**Prompt**
Repeat the data below with no changes.

------ Available data

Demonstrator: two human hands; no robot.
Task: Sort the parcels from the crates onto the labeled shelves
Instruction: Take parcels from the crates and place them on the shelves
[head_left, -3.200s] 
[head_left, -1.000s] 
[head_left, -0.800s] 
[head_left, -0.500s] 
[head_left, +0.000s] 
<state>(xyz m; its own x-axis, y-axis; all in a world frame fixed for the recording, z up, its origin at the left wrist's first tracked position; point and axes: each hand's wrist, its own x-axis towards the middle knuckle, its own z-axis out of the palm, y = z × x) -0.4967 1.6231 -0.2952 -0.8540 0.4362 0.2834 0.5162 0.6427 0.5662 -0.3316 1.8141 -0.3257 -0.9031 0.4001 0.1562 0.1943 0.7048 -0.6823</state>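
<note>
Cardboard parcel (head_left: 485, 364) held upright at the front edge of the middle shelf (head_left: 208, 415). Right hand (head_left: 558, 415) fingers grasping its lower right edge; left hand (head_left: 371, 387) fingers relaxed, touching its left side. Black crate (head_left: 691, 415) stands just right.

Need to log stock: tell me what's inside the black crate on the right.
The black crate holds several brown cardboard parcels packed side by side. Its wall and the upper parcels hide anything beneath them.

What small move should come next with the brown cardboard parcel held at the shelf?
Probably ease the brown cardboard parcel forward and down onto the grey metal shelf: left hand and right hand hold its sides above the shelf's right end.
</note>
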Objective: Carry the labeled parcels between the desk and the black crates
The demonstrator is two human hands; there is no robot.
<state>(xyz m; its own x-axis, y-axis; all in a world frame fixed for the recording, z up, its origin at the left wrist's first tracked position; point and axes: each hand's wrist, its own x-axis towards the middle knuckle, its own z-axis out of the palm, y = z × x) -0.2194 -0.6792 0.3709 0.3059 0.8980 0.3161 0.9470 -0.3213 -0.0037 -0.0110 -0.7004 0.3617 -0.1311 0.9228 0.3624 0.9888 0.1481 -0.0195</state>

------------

**Response box**
Demonstrator: two human hands; no robot.
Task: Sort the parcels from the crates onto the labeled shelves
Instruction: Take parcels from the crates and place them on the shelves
[head_left, -3.200s] 
[head_left, -1.000s] 
[head_left, -0.800s] 
[head_left, -0.500s] 
[head_left, +0.000s] 
<state>(xyz m; its own x-axis, y-axis; all in a world frame fixed for the recording, z up, its origin at the left wrist's first tracked position; point and axes: each hand's wrist, its own x-axis towards the middle knuckle, its own z-axis out of the palm, y = z × x) -0.4967 1.6231 -0.2952 -0.8540 0.4362 0.2834 0.5162 0.6427 0.5662 -0.3316 1.8141 -0.3257 -0.9031 0.4001 0.1562 0.1943 0.7048 -0.6823</state>
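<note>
Cardboard parcel (head_left: 485, 364) held upright at the front edge of the middle shelf (head_left: 208, 415). Right hand (head_left: 558, 415) fingers grasping its lower right edge; left hand (head_left: 371, 387) fingers relaxed, touching its left side. Black crate (head_left: 691, 415) stands just right.

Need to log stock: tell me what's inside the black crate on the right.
The black crate holds several brown cardboard parcels packed side by side. Its wall and the upper parcels hide anything beneath them.

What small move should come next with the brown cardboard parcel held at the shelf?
Probably ease the brown cardboard parcel forward and down onto the grey metal shelf: left hand and right hand hold its sides above the shelf's right end.
</note>
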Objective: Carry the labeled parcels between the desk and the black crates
The demonstrator is two human hands; there is no robot.
<state>(xyz m; its own x-axis, y-axis; all in a world frame fixed for the recording, z up, its origin at the left wrist's first tracked position; point and axes: each hand's wrist, its own x-axis towards the middle knuckle, its own z-axis out of the palm, y = z × x) -0.2194 -0.6792 0.3709 0.3059 0.8980 0.3161 0.9470 -0.3213 -0.0037 -0.0110 -0.7004 0.3617 -0.1311 0.9228 0.3624 0.9888 0.1481 -0.0195</state>

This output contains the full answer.